How to complete this task>
Without omission or alteration, write out all of the data.

Given material>
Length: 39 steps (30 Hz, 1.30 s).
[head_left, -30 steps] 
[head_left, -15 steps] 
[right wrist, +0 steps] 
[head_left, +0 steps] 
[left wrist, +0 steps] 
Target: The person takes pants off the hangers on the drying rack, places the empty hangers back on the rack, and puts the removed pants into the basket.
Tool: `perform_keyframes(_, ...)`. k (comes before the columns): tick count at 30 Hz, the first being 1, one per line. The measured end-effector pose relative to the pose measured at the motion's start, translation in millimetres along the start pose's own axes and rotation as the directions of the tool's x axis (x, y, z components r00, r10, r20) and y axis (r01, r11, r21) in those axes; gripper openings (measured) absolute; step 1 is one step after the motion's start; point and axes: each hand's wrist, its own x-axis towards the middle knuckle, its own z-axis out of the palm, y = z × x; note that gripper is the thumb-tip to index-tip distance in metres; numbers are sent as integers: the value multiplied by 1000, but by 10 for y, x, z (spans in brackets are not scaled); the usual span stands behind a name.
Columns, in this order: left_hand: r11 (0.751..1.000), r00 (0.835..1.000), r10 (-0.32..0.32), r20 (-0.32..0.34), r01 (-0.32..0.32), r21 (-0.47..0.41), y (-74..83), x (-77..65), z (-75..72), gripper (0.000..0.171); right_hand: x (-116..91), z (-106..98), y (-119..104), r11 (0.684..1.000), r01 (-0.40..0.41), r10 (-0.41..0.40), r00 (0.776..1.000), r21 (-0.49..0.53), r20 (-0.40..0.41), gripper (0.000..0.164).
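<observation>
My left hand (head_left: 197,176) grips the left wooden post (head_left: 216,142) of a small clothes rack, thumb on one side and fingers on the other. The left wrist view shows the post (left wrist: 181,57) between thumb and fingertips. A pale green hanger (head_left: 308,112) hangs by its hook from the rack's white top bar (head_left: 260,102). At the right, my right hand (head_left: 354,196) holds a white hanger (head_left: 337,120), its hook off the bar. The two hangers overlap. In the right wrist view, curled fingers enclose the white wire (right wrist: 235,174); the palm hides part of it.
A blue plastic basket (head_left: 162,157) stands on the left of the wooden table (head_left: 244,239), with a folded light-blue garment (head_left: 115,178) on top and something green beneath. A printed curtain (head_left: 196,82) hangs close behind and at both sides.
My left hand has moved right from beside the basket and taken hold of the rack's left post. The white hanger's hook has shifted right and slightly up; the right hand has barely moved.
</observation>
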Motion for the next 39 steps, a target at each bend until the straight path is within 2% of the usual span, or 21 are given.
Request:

Result below>
Length: 39 steps (30 Hz, 1.30 s).
[head_left, -30 steps] 
[head_left, -15 steps] 
[right wrist, +0 steps] 
[head_left, +0 steps] 
[left wrist, +0 steps] 
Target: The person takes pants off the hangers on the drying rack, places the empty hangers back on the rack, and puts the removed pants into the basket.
Tool: `perform_keyframes(_, ...)`. k (comes before the columns): tick count at 30 Hz, the first being 1, one per line. The measured end-effector pose relative to the pose measured at the motion's start, translation in millimetres along the start pose's own axes and rotation as the directions of the tool's x axis (x, y, z components r00, r10, r20) and y axis (r01, r11, r21) in those axes; gripper openings (measured) absolute; step 1 is one step after the motion's start; point and axes: each hand's wrist, its own x-axis towards the middle knuckle, its own z-axis out of the palm, y = z × x; note that gripper is the thumb-tip to index-tip distance in metres; numbers are sent as integers: the value multiplied by 1000, but by 10 for y, x, z (spans in brackets are not scaled); the usual span stands behind a name.
Columns, in this order: left_hand: r11 (0.751..1.000), r00 (0.835..1.000), r10 (-0.32..0.32), r20 (-0.32..0.34), r01 (-0.32..0.32), r21 (-0.47..0.41), y (-74..83), x (-77..65), z (-75..72), gripper (0.000..0.171); right_hand: x (-116..91), z (-106..98), y (-119..104), r11 (0.684..1.000), r01 (-0.40..0.41), r10 (-0.41..0.40), r00 (0.776..1.000), r21 (-0.49..0.53), r20 (-0.40..0.41), gripper (0.000..0.164).
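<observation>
My left hand (head_left: 197,176) grips the left wooden post (head_left: 216,142) of a small clothes rack, thumb on one side and fingers on the other. The left wrist view shows the post (left wrist: 181,57) between thumb and fingertips. A pale green hanger (head_left: 308,112) hangs by its hook from the rack's white top bar (head_left: 260,102). At the right, my right hand (head_left: 354,196) holds a white hanger (head_left: 337,120), its hook off the bar. The two hangers overlap. In the right wrist view, curled fingers enclose the white wire (right wrist: 235,174); the palm hides part of it.
A blue plastic basket (head_left: 162,157) stands on the left of the wooden table (head_left: 244,239), with a folded light-blue garment (head_left: 115,178) on top and something green beneath. A printed curtain (head_left: 196,82) hangs close behind and at both sides.
My left hand has moved right from beside the basket and taken hold of the rack's left post. The white hanger's hook has shifted right and slightly up; the right hand has barely moved.
</observation>
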Motion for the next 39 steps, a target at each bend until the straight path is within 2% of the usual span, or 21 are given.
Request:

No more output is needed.